BLASTX Example¶

This demonstration will utilize BLASTX to search for a nucleotide sequence within a local protein database.

Import the necessary libraries.

from pathlib import Path
from typing import NamedTuple

import matplotlib.pyplot as plt
import pandas as pd
import requests
from flytekit import conditional, kwtypes, task, workflow
from flytekit.extras.tasks.shell import OutputLocation, ShellTask
from flytekit.types.file import FlyteFile, PNGImageFile

Download the data from GitHub.

Note

When running code on the demo cluster, make sure data is included in the Docker image. Uncomment copy data command in the Dockerfile.

def download_dataset():
    Path("kitasatospora").mkdir(exist_ok=True)
    r = requests.get("https://api.github.com/repos/flyteorg/flytesnacks/contents/blast/kitasatospora?ref=datasets")
    for each_file in r.json():
        download_url = each_file["download_url"]
        file_name = f"kitasatospora/{Path(download_url).name}"
        if not Path(file_name).exists():
            r_file = requests.get(each_file["download_url"])
            open(file_name, "wb").write(r_file.content)

A ShellTask allows you to run commands on the shell.
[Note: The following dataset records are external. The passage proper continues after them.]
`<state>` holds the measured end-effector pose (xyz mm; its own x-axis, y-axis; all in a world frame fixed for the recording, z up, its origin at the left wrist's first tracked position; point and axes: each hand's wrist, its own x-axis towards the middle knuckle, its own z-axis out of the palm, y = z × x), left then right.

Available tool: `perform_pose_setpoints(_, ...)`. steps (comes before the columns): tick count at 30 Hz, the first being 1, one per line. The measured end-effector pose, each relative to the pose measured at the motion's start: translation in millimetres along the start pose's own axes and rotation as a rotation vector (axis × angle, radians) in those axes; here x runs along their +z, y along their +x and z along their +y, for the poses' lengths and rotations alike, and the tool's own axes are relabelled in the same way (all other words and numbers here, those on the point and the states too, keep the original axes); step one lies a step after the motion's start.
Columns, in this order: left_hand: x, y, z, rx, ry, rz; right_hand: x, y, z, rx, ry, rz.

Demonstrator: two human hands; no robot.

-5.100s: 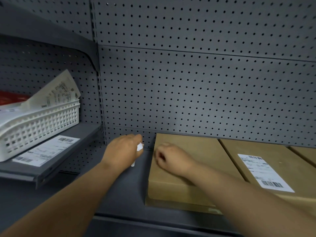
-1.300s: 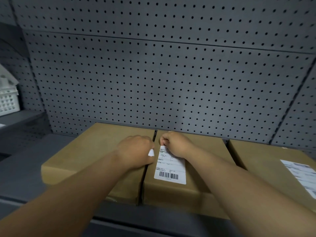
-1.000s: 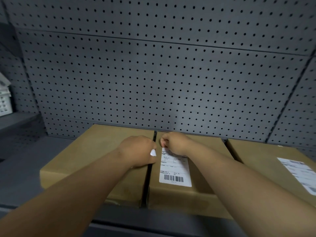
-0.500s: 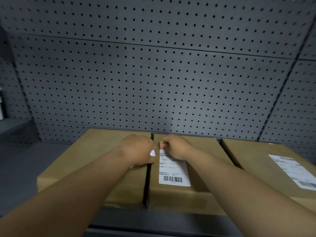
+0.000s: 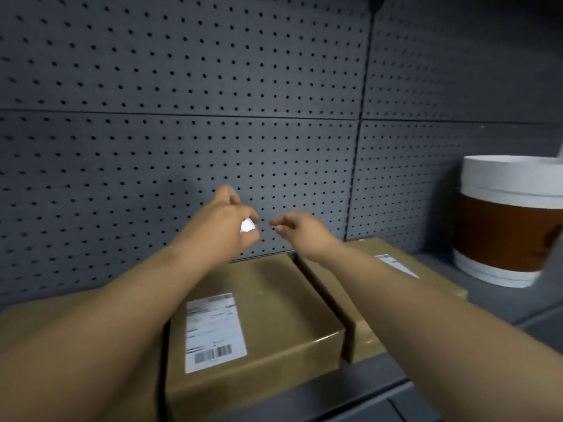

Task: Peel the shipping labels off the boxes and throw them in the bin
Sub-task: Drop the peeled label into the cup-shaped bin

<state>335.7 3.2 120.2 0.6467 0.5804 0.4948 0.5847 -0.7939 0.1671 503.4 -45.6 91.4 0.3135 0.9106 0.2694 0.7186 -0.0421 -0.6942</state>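
Observation:
Three brown cardboard boxes lie side by side on a grey shelf. The middle box (image 5: pixel 274 303) carries a white shipping label (image 5: pixel 214 330) with a barcode, flat and stuck down. The right box (image 5: pixel 426 275) shows part of another label (image 5: pixel 396 264) beside my right forearm. Only a strip of the left box (image 5: pixel 36 318) shows past my left arm. My left hand (image 5: pixel 225 223) is raised in front of the pegboard, closed around a small white crumpled label (image 5: pixel 247 225). My right hand (image 5: pixel 297 228) hovers just right of it, fingers loosely curled, holding nothing.
A grey pegboard wall (image 5: pixel 182 117) backs the shelf. A white round bucket with a brown band (image 5: pixel 508 226) stands at the right end of the shelf. The shelf's front edge (image 5: pixel 396 400) runs along the bottom right.
Both hands have lifted off the middle box's label and now hang in the air before the pegboard. The view has swung right, bringing the bucket in. The label still lies flat.

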Motion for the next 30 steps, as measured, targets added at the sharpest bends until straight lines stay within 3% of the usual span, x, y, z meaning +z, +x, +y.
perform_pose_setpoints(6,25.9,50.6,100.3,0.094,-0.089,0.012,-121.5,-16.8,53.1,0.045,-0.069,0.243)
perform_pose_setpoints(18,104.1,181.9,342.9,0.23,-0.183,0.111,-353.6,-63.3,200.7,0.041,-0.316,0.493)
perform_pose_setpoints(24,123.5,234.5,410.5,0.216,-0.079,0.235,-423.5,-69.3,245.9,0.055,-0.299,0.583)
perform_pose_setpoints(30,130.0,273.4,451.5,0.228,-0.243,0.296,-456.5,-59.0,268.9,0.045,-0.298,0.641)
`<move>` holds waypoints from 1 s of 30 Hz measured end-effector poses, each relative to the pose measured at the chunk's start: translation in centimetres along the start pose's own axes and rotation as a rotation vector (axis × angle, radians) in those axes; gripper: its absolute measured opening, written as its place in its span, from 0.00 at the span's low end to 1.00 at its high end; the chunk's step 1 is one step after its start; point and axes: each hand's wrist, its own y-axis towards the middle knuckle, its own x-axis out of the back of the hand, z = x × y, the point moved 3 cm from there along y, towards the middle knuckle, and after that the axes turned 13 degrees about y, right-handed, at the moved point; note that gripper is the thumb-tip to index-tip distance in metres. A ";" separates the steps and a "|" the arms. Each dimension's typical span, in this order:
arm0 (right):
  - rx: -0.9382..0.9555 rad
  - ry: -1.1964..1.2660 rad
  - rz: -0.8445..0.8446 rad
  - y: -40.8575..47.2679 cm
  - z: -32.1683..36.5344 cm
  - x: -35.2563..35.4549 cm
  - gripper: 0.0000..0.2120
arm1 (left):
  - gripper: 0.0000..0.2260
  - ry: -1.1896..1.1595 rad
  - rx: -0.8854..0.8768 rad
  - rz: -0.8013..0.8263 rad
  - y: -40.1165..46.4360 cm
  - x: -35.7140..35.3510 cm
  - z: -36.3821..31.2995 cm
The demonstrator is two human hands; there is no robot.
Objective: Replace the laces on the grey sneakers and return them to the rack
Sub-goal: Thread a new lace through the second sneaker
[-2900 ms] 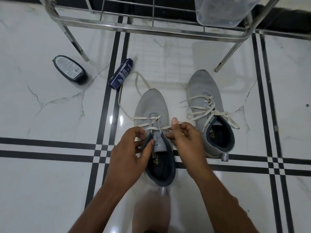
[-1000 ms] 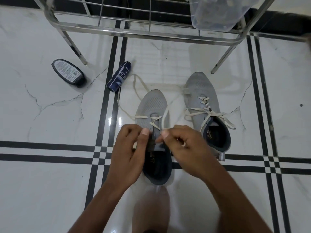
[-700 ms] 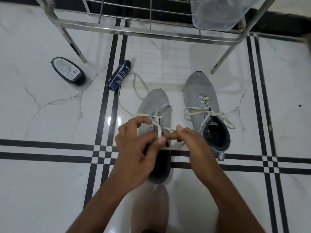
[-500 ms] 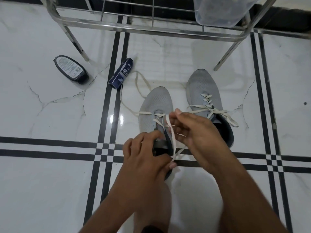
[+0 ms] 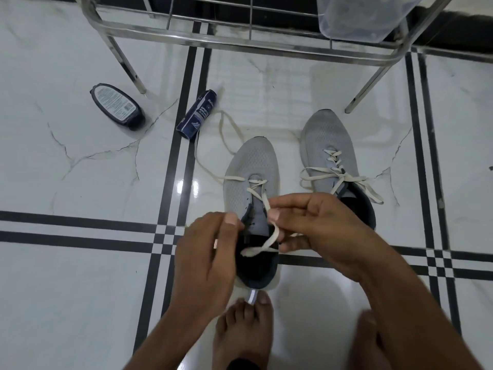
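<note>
The right hand (image 5: 317, 231) pinched the cream lace (image 5: 262, 201) between thumb and fingers just above the tongue of the near sneaker (image 5: 250, 166), the loose end trailing across the dark opening. The left hand (image 5: 205, 252) sat at the shoe's left edge, fingers curled against the eyelet flap, though whether they actually gripped it could not be told. This sneaker stood on the floor (image 5: 80, 276) in front of the rack (image 5: 240, 44), laced only through its lowest eyelets.

The likely trouble: the frayed-looking lace tip could miss or snag in the next eyelet, and a hard pull could drag the long slack end, which looped on the floor toward the spray can (image 5: 198, 116), unevenly through the shoe. The light shoe might also slide on the glossy tiles; a bare foot (image 5: 242, 319) touched its heel tab.

Counted: two sneakers, the second sneaker (image 5: 330, 145) fully laced; two laces; one spray can; one dark bottle (image 5: 117, 105); one plastic tub (image 5: 357, 17) on the rack; two hands
</note>
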 end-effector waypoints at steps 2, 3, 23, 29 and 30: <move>-0.004 -0.092 0.050 -0.8 -0.6 -0.2 0.10 | 0.08 0.017 0.033 0.067 -2.4 -2.7 2.3; -0.003 -0.155 0.079 -1.1 -0.8 -0.3 0.07 | 0.11 -0.090 0.189 0.230 -2.6 -3.6 3.6; 0.512 -0.046 -0.277 -0.4 -0.4 0.1 0.06 | 0.11 0.027 -0.120 -0.132 4.2 8.3 -5.4; 0.527 -0.647 -0.211 2.9 -1.6 -2.0 0.09 | 0.13 -0.116 0.000 -0.066 6.5 6.0 -3.7; 0.520 -0.696 -0.216 3.2 -1.9 -2.2 0.09 | 0.10 -0.204 0.044 -0.067 6.6 5.9 -3.3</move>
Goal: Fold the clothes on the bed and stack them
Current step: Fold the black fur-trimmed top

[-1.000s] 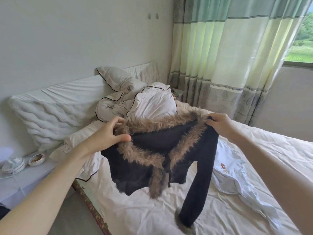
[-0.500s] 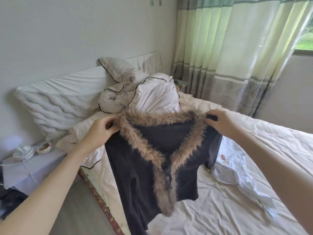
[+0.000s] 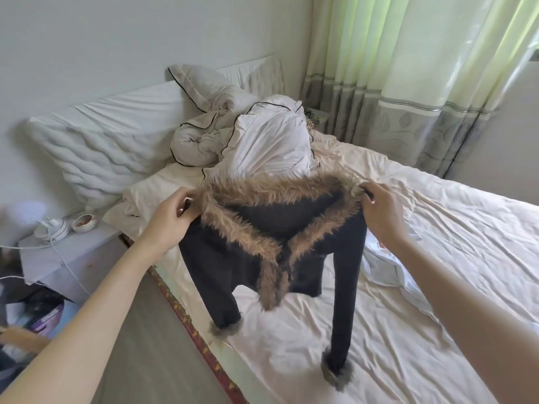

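A black cardigan (image 3: 221,258) with a tan fur collar and fur cuffs hangs spread out above the bed (image 3: 437,272). My left hand (image 3: 172,217) pinches its left shoulder and my right hand (image 3: 379,211) pinches its right shoulder. Both sleeves dangle down, and their cuffs reach the sheet. A light blue and white garment (image 3: 385,266) lies crumpled on the sheet just right of the cardigan, partly hidden behind the right sleeve.
A bunched white duvet (image 3: 262,141) and pillows (image 3: 96,147) fill the head of the bed. A nightstand (image 3: 67,252) at the left holds a small bowl and a cabled device. Curtains (image 3: 408,83) hang at the far right. The floor lies along the bed's left edge.
The cardigan has been shaken out: it was bunched with one sleeve dangling, and now it hangs open with both sleeves straight down. My hands have spread slightly apart.
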### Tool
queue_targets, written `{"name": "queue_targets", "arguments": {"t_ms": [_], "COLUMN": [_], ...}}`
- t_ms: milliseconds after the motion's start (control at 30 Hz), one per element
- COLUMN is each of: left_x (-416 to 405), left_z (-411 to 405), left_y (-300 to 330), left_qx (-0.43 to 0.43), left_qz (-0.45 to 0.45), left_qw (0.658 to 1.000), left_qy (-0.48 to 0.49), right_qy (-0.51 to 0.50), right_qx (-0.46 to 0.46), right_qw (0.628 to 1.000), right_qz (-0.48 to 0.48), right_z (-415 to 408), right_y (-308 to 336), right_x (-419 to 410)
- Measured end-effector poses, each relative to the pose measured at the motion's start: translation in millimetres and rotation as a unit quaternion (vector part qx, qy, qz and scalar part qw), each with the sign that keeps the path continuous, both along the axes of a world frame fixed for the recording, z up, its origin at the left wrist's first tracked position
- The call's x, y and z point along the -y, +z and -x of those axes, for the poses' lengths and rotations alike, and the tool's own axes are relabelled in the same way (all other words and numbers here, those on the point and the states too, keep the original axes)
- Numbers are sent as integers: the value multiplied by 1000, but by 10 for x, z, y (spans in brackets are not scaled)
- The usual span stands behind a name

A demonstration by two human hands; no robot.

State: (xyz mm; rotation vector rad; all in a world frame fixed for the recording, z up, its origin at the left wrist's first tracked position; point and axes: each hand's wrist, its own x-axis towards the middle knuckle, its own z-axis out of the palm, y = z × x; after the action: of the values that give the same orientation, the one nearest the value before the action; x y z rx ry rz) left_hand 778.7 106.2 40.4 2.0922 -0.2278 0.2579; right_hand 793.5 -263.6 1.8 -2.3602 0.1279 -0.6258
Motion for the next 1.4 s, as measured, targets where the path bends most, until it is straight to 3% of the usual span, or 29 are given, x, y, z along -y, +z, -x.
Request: {"name": "queue_targets", "arguments": {"t_ms": [233,400,467,533,600,667,767,867,1100,1400], "left_x": [-123,-341,-399,-422,-446,-524,-677,-768,-787,-637], "left_z": [187,435,564,679,819,960,1149,1228,1221,517], "left_y": [-117,-234,-257,-244,-169,-116,-54,-33,-141,-771], "left_qx": [15,10,-31,-112,-194,-217,-177,-134,-90,-57], "left_qz": [-44,-88,-50,60,201,252,177,153,180,6], "left_qw": [996,986,987,983,956,943,966,976,979,998], "left_qy": [75,144,150,136,91,25,-61,-80,-30,19], "right_qy": [5,19,14,12,17,26,30,29,24,9], "right_qx": [-59,-38,-32,-42,-54,-61,-62,-48,-4,-85], "right_qw": [984,981,982,981,979,972,965,975,979,991], "right_qz": [-169,-189,-186,-187,-195,-224,-251,-213,-203,-105], "right_z": [231,605,768,939,1125,1318,1572,1736,1771,1001], "right_y": [-138,-102,-56,22,123,220,317,365,316,-308], "right_x": [-92,-266,-339,-397,-441,-453,-434,-457,-517,-542]}}
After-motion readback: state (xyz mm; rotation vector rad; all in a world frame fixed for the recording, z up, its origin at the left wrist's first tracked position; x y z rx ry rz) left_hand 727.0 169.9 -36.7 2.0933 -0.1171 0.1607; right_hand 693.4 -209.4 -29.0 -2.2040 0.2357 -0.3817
In this example, we use a ShellTask to create and execute the BLASTX command.

Start by specifying the location of the BLAST output file. Then, define variables that hold the paths to the input query sequence file, the database we are searching against, and the output file for BLAST. Finally, generate and run the BLASTX command. Both the standard output (stdout) and standard error (stderr) are captured and saved in the stdout variable.

The {inputs} and {outputs} are placeholders for input and output values, respectively.

blastx_on_shell = ShellTask(
    name="blastx",
    debug=True,
    script="""
    mkdir -p {inputs.outdir}

    query={inputs.datadir}/{inputs.query}
    db={inputs.datadir}/{inputs.db}
    blastout={inputs.outdir}/{inputs.blast_output}

    blastx -out $blastout -outfmt 6 -query $query -db $db >> {outputs.stdout} 2>&1
    """,
    inputs=kwtypes(datadir=str, query=str, outdir=str, blast_output=str, db=str),
    output_locs=[
        OutputLocation(var="stdout", var_type=FlyteFile, location="stdout.txt"),
        OutputLocation(
            var="blastout",
            var_type=FlyteFile,
            location="{inputs.outdir}/{inputs.blast_output}",
        ),
    ],
)

Note

The outfmt=6 option requests BLASTX to generate a tab-separated plain text file, which is convenient for automated processing.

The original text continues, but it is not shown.